But there are other Shelby stories that she wrote later when her wit and skill were at their peak, and the irrepressible joy of expressing herself carries the plot and subject matter to a higher level of humor and bittersweet hope.
All of Her Life That was Not Shelby
Dawn Powell was born in Mt. Gilead in 1896. Her mother died when she was quite young and she bounced around the relatives to live in Galion, Crestline, Shelby, Cardington and Mansfield.
When her father remarried it was to a woman whose preoccupations in life did not include her stepchildren. Young Dawn showed very early on that she was going to be a writer, and when her stepmother burned her notebooks the girl fled to live with an aunt in Shelby.

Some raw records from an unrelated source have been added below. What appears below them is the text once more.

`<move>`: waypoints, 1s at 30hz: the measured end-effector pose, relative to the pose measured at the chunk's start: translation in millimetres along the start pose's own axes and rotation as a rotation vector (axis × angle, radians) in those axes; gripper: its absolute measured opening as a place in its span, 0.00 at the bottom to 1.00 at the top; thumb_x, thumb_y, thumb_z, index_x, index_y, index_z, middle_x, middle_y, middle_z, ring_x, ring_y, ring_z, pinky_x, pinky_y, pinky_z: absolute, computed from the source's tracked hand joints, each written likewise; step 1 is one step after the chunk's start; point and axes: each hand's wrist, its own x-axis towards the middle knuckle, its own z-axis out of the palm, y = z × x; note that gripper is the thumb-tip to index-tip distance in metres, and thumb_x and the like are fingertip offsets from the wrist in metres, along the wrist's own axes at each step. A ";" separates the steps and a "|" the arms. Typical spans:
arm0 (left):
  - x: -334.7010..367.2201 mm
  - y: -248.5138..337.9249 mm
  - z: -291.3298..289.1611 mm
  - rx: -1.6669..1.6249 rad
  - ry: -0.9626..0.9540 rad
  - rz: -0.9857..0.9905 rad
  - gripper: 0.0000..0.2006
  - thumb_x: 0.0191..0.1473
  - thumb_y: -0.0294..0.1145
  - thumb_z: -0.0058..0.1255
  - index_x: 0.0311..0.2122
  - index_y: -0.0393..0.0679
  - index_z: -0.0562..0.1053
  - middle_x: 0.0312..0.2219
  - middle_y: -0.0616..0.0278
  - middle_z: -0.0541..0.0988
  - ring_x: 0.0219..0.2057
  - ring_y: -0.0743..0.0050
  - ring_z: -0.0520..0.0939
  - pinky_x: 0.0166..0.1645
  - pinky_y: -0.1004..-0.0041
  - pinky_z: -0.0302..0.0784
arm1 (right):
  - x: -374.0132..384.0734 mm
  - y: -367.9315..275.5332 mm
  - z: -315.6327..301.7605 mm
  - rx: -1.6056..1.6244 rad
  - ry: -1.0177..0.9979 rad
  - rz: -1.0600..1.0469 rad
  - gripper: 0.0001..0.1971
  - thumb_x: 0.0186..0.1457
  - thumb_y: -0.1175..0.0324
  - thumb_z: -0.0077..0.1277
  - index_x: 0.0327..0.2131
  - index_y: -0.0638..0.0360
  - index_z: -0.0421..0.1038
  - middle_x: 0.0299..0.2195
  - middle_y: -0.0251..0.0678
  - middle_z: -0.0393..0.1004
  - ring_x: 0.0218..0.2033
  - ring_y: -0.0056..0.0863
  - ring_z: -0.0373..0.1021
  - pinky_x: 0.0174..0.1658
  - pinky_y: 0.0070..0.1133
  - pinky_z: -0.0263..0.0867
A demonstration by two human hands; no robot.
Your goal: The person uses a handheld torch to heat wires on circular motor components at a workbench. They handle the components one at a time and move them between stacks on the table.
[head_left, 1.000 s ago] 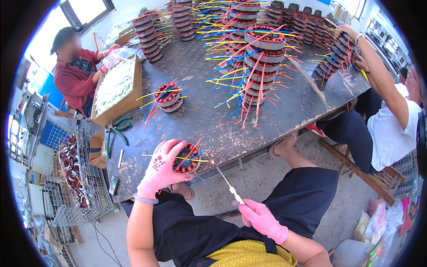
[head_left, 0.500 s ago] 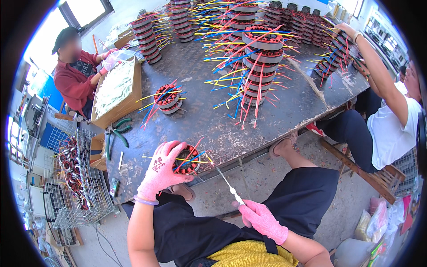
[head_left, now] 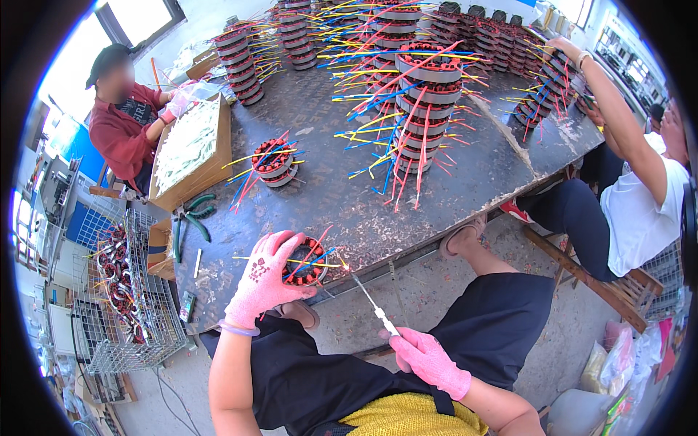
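My left hand (head_left: 269,270), in a pink patterned glove, grips a motor stator (head_left: 313,251) with red insulation at the near table edge. Yellow, blue and red wires stick out of it. My right hand (head_left: 430,361), also gloved in pink, is closed round the white handle of a slim tool with a thin metal shaft (head_left: 372,301). Its far end points up at a yellow wire's end, where a small orange glow shows. Whether that is a flame or hot metal I cannot make out. Behind my left hand, a short stack of stators (head_left: 274,163) stands on the table.
Tall stator stacks (head_left: 429,94) with wires jutting out stand further back. Left of me are green-handled pliers (head_left: 195,214), a cardboard box (head_left: 190,178) of pale strips and a wire basket (head_left: 138,291). One person (head_left: 123,120) works at far left, another (head_left: 640,189) at right.
The glow at the wire's end is brighter, and the tool's tip has shifted very slightly. My left hand and the stator have stayed put. The right-hand person's lower hand has moved a little.
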 end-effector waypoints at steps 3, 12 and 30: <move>-0.1 -1.0 0.7 -0.004 0.001 0.004 0.44 0.27 0.40 0.71 0.55 0.42 0.66 0.51 0.50 0.68 0.54 0.46 0.68 0.60 0.58 0.61 | -0.3 -0.8 0.5 0.010 0.008 0.008 0.19 0.65 0.60 0.41 0.52 0.63 0.68 0.19 0.23 0.62 0.20 0.11 0.60 0.24 0.14 0.56; -2.9 -9.3 -1.9 -0.001 -0.033 0.059 0.44 0.27 0.40 0.71 0.56 0.45 0.67 0.54 0.53 0.66 0.57 0.47 0.65 0.64 0.55 0.55 | -0.5 2.8 -2.1 0.039 0.028 0.001 0.18 0.65 0.61 0.41 0.52 0.62 0.68 0.21 0.21 0.61 0.21 0.11 0.57 0.24 0.14 0.55; -4.8 -11.8 -1.5 0.023 -0.047 0.049 0.44 0.27 0.41 0.71 0.56 0.48 0.67 0.55 0.57 0.68 0.61 0.43 0.60 0.67 0.52 0.50 | -0.2 -6.6 7.0 0.031 0.003 0.033 0.18 0.65 0.61 0.41 0.52 0.61 0.68 0.20 0.21 0.60 0.20 0.10 0.58 0.24 0.13 0.54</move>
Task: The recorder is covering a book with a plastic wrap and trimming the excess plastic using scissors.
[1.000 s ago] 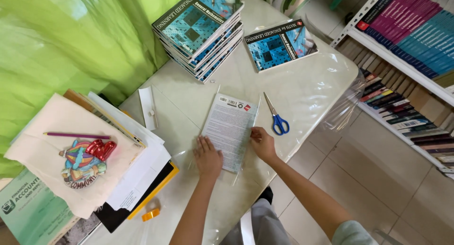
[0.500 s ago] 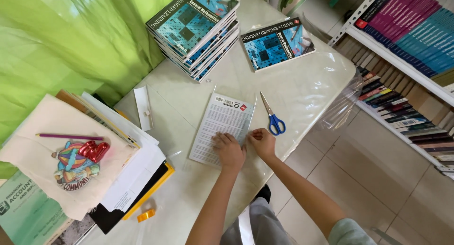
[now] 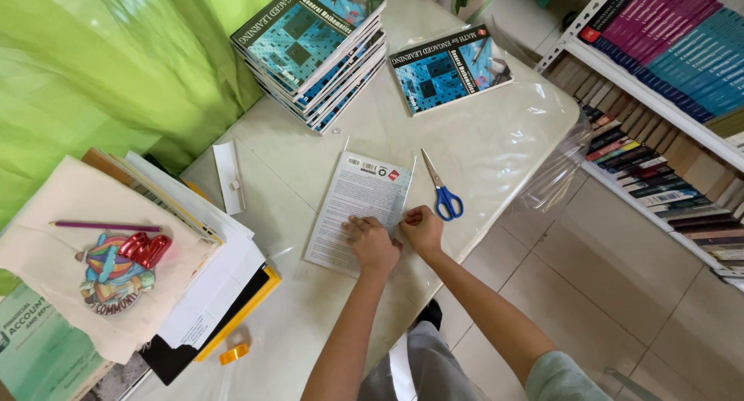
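On the bench [image 3: 480,137], left hand [image 3: 372,242] is pressing the face-down book [image 3: 358,207] flat; right hand [image 3: 422,229] is probably pinching clear plastic cover [image 3: 504,149], wrapping unfinished.

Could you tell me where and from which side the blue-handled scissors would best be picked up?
Probably by the blue handle loops, coming from the right hand's side. The scissors lie flat and closed on the table, loops toward the person and blades pointing away. The loops sit just beside the right hand, which rests at the book's edge, while the left hand presses on the book.
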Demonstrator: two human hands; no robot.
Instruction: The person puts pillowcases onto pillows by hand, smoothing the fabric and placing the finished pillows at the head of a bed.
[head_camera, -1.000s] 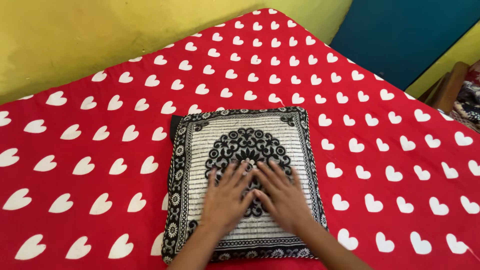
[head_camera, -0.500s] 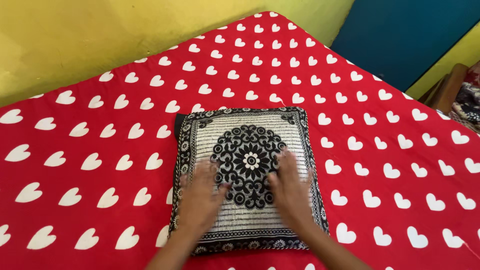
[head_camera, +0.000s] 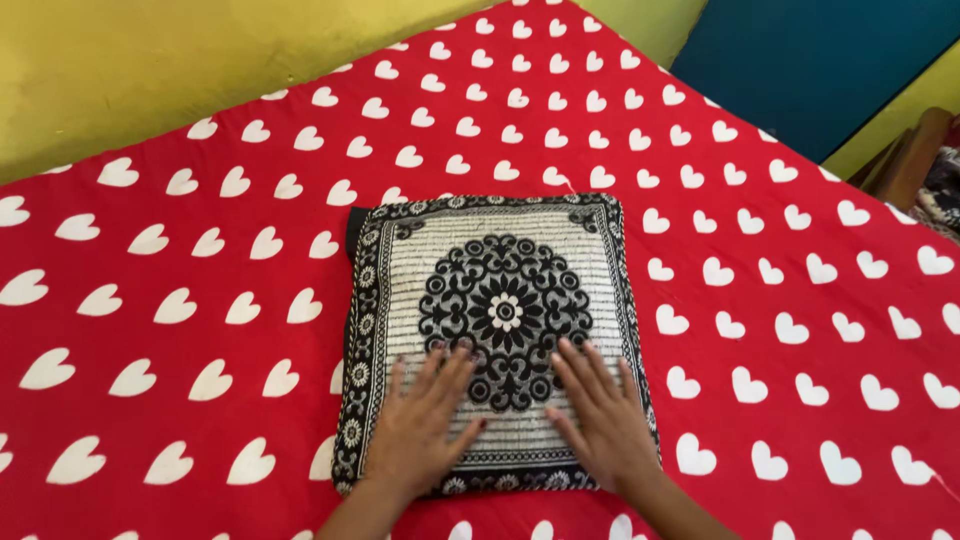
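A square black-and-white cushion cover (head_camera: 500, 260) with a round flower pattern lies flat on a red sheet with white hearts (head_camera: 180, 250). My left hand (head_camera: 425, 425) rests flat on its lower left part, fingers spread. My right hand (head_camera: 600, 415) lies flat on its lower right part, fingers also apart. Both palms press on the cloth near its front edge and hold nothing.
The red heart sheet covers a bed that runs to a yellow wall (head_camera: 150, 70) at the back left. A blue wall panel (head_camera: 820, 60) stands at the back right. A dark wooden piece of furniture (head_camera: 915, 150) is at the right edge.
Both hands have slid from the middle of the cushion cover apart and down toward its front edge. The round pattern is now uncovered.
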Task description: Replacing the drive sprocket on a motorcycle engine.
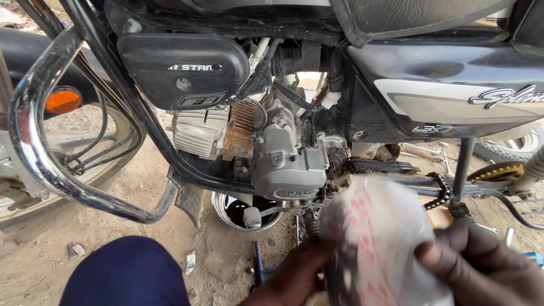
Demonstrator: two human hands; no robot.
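Both of your hands close their fingers on one white bag with red print, left hand below it, right hand at its side, low in front of the motorcycle engine. Loosen either grip and it could drop onto the sandy ground. Under the engine a round metal bowl holds something dark, seemingly liquid; a knock from your knee could tip it.
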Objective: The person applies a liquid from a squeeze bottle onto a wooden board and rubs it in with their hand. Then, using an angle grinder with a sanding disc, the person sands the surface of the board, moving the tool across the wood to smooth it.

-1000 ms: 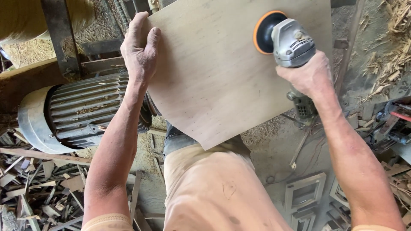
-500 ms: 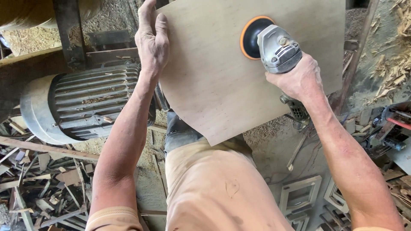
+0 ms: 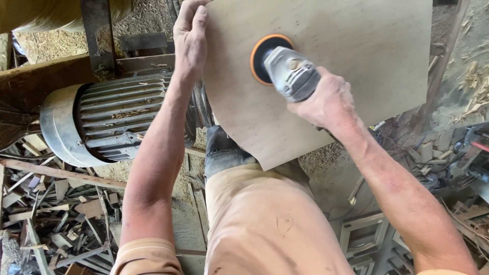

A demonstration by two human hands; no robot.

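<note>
Plywood panel (image 3: pixel 351 66) fills the upper frame, tilted, lower corner at 6 o'clock over the person's lap. Left hand (image 3: pixel 189 38) grip pinches the panel's 9 o'clock edge. Right hand (image 3: pixel 322 102) grip wraps the angle grinder (image 3: pixel 290 74); orange-rimmed sanding disc (image 3: pixel 262 57) lies flat against the panel. Ribbed electric motor (image 3: pixel 109 119) sits at 9 o'clock.

Dusty workshop floor (image 3: pixel 331 178), wood scrap pile (image 3: pixel 46 214), ribbed grey electric motor (image 3: pixel 117 117), sawdust, daylight
</note>
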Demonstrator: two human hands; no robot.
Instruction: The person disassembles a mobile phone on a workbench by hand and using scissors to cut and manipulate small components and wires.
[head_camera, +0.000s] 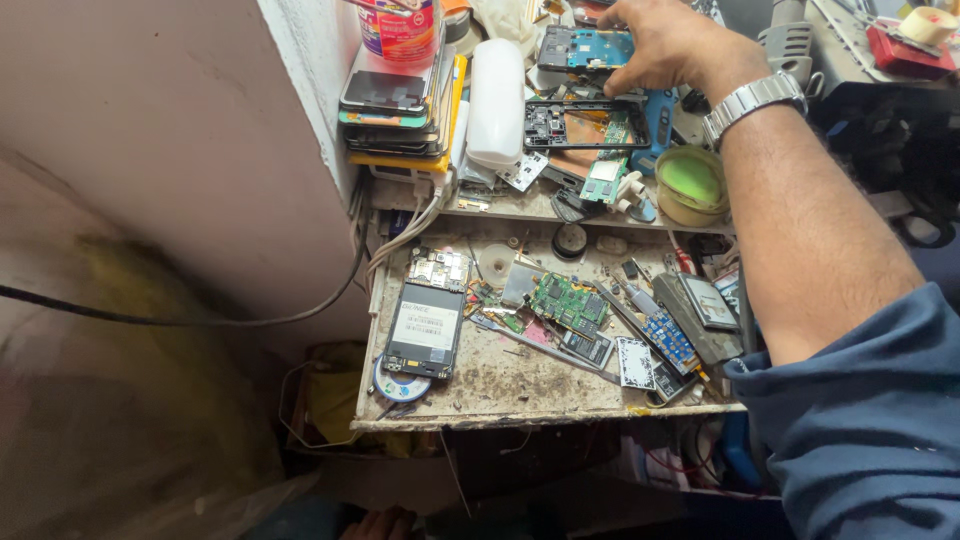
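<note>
Blue denim sleeve (860, 420) is filling the 5 o'clock corner, bare forearm running up toward 1 o'clock. Near edge of the grimy worn wooden shelf (520, 385) is sitting at 6 o'clock; on it, at 9 o'clock of the shelf, an opened black phone with a white-labelled battery (424, 328) is lying flat, a small bare board just above it. A green circuit board (568, 300) is lying mid-shelf, a blue board and a dark flat phone body (706, 302) toward 3 o'clock, metal tweezers and scraps lying between them. Further up, on the upper ledge, a round green-filled tin (690, 182) is sitting just beside the forearm, a white rounded plastic case (496, 100) standing at 11 o'clock next to a stack of flat phones (395, 110). Right hand (672, 45), silver metal watch (752, 100) on the wrist, is reaching to 12 o'clock, fingers curled down, fingertips touching the top edge of the black empty phone frame (585, 125) lying on the ledge; a blue circuit board (585, 48) is lying just beyond, partly under the hand. Left hand isn't showing.
</note>
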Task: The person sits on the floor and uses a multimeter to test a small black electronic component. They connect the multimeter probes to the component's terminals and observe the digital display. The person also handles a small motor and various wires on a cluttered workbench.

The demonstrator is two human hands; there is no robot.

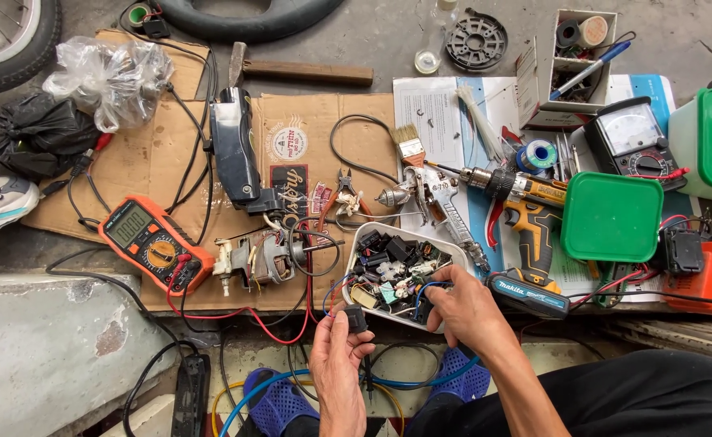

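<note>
Black switch [356, 318] pinched in the left hand [338, 360] fingers.
The right hand [463, 307] grips a small black part at the rim of the white tray [362, 235] of parts.

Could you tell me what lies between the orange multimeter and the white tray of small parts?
In the head view, a bare electric motor with loose wires lies on the cardboard between the orange multimeter and white tray.
</note>
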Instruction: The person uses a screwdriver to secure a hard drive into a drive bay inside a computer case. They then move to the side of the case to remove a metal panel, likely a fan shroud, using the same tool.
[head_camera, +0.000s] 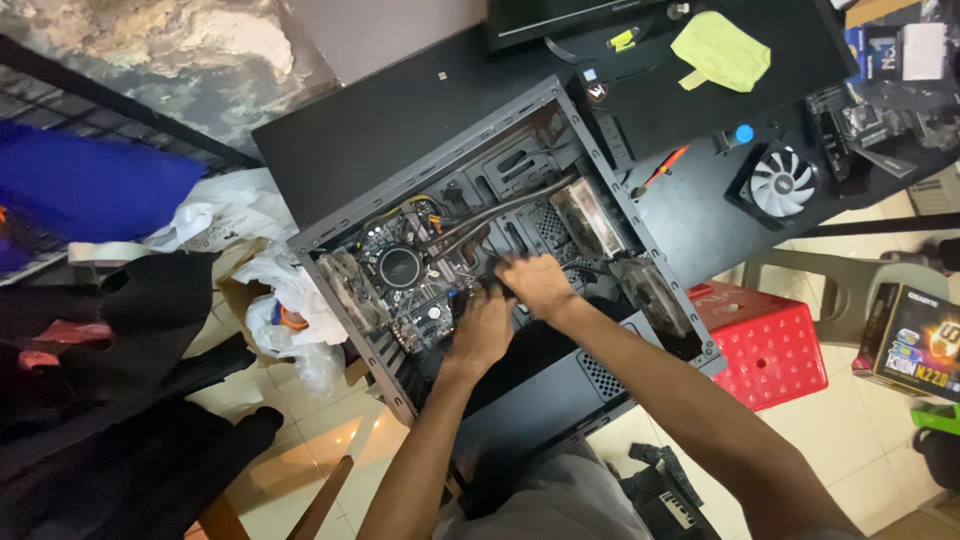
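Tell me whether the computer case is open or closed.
Open: the computer case lies on its side with no side panel, the motherboard exposed.

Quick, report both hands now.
Left hand: inside the open black metal computer case, grip cannot be told.
Right hand: closed on a dark cable, apparently.

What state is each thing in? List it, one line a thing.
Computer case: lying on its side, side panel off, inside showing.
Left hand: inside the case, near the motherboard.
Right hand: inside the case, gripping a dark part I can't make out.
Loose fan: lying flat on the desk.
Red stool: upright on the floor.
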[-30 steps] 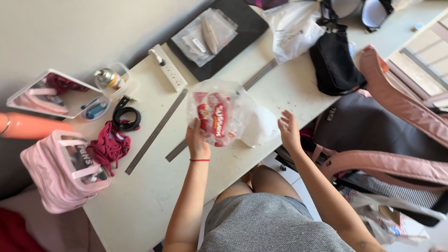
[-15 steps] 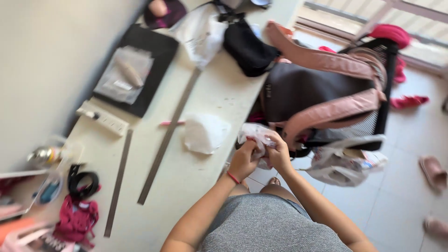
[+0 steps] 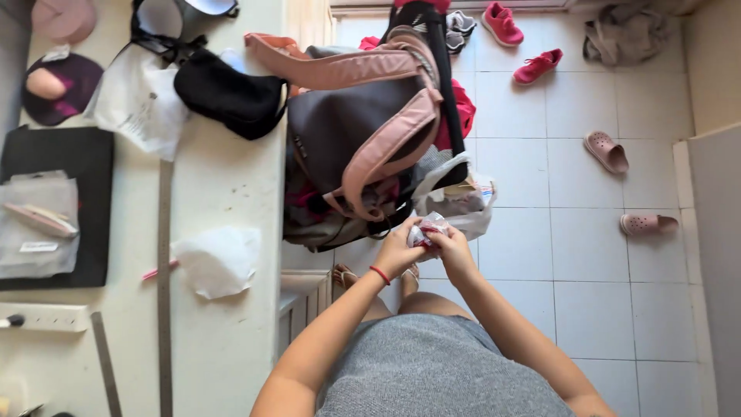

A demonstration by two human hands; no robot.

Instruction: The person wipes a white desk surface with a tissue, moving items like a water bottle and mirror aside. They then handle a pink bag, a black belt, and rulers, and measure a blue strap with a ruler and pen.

During the formative teen years when Dawn was observing the world and first finding words with which to shape her observations, she was living on East Broadway in Shelby. Her first published words were in the Shelby High School newspaper.
She didn’t stick around town long after graduation, but after she landed in NYC a few years later, and found her footing as a writer, her first major works all still had their feet firmly planted in Richland County.
Scholars who study the writings of Dawn Powell divide her career into two distinct categories: the New York cycle and the Ohio cycle.
Ms. Powell became widely recognized in the 1930s for her smart, sassy and sophisticated renderings of smart, fashionable and sophisticated Greenwich Village characters. Her plays were witty and sharp-edged, and one of them became a 1933 Erich Stroheim movie called Hello Sister.
Most critics who fell in love with the cosmopolitan works of Dawn Powell were willing to overlook her occasional lapses into Ohio; and they accepted the Ohio books provisionally because the writings did not particularly endorse small town life. All of her characters who were worth their ink on the page were trying desperately to escape the small town.
By the time she died in 1965 she had an amazing shelf of writing: 15 novels, 10 plays and nearly 100 stories. Her recent resurgence in popularity and the new editions of her books are almost solely driven by the New York works. But it is in the Ohio works where she really revealed her soul.
In Dawn Powell’s Ohio novels it is not too difficult to find Richland County. The small town her characters inhabit is almost always Shelby, though it may be called Birchfield, Ashton Center, or Lamptown.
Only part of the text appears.